Moreover, the power struggle erupted at a time when Rogers is seeking regulatory approval to acquire Shaw Communications. The deep rift between family members remains, notwithstanding the easing of board room tension. Even if the stock tanks and trades at a deep discount, Rogers isn’t an attractive 5G stock.

Outperformer

Interestingly, Shaw outperforms the Big Three with its 78.18% year-to-date gain. Also, the country’s fourth-largest telco has delivered the most significant gains (+78.75%) in the last three years. At $38.34 per share, prospective investors can partake of the 3.12% dividend.

On May 24, 2021, Shaw shareholders voted overwhelmingly in favour of the $26 billion Rogers proposal. Its executive chairman and CEO, Brad Shaw, said it was an important milestone in the journey to combine Shaw and Rogers. The business combination will create a truly national network provider with far-reaching and multi-generational benefits for all Canadians, says Shaw.

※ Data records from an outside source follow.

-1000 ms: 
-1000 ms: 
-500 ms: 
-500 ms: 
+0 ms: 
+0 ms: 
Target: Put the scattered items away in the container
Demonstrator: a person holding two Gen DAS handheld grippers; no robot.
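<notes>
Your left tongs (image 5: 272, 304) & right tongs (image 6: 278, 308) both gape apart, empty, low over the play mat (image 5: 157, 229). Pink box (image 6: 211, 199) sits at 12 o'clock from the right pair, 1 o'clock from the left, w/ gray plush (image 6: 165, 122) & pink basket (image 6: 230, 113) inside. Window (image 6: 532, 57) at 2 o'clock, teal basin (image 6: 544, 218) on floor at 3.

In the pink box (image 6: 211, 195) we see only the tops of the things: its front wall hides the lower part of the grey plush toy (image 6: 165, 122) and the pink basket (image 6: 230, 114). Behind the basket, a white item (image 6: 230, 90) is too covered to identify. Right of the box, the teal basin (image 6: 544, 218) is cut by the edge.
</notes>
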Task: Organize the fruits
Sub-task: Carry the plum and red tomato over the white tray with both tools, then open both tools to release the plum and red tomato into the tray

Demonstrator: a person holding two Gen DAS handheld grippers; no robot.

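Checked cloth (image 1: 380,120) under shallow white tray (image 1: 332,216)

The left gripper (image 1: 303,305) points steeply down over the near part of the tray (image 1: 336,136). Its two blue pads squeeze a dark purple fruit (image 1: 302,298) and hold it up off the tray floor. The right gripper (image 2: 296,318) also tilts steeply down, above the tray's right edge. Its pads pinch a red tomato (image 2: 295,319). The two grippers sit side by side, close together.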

Brad Shaw adds both parties have taken an extraordinary and historic step. The merger would lead to a future with unlimited potential (connectivity and leading 5G technology). The $19.13 billion telco had no comment on recent events at Rogers except to say management is committed to closing the transaction.

CEO transition

In the nine months ended September 30, 2021, Rogers reported a 5.88% and 0.87% increase in revenue and net income versus the same period in 2020. However, the $29.54 billion company generated $1.31 billion in cash flow from operating activities in Q3 2021, a 34% increase from Q3 2020.

On the Shaw deal, Rogers believes the combined entity will have the scale, assets, and capabilities needed to deliver unprecedented wireline and wireless broadband & network investments. The merged companies will likewise invest $2.5 billion to build in Western Canada over the next five years.

Besides the daunting task of securing regulatory approvals, Rogers has problems with the transition at the top. Long-time CEO Joe Natale resigned, and CFO Tony Staffieri will take over as interim president and CEO. Sisters Melinda and Martha, plus their mother Loretta Rogers, are against replacing Natale.

Review by three federal entities

The Canadian Radio-television and Telecommunications Commission (CRTC) has recently concluded public hearings on the proposed Rogers-Shaw deal. However, two more federal entities, the Competition Bureau and the Ministry of Innovation will review the proposal. Don’t expect approval or rejection anytime soon.

The post Avoid This 5G Stock Even if it Trades at a Deep Discount appeared first on The Motley Fool Canada.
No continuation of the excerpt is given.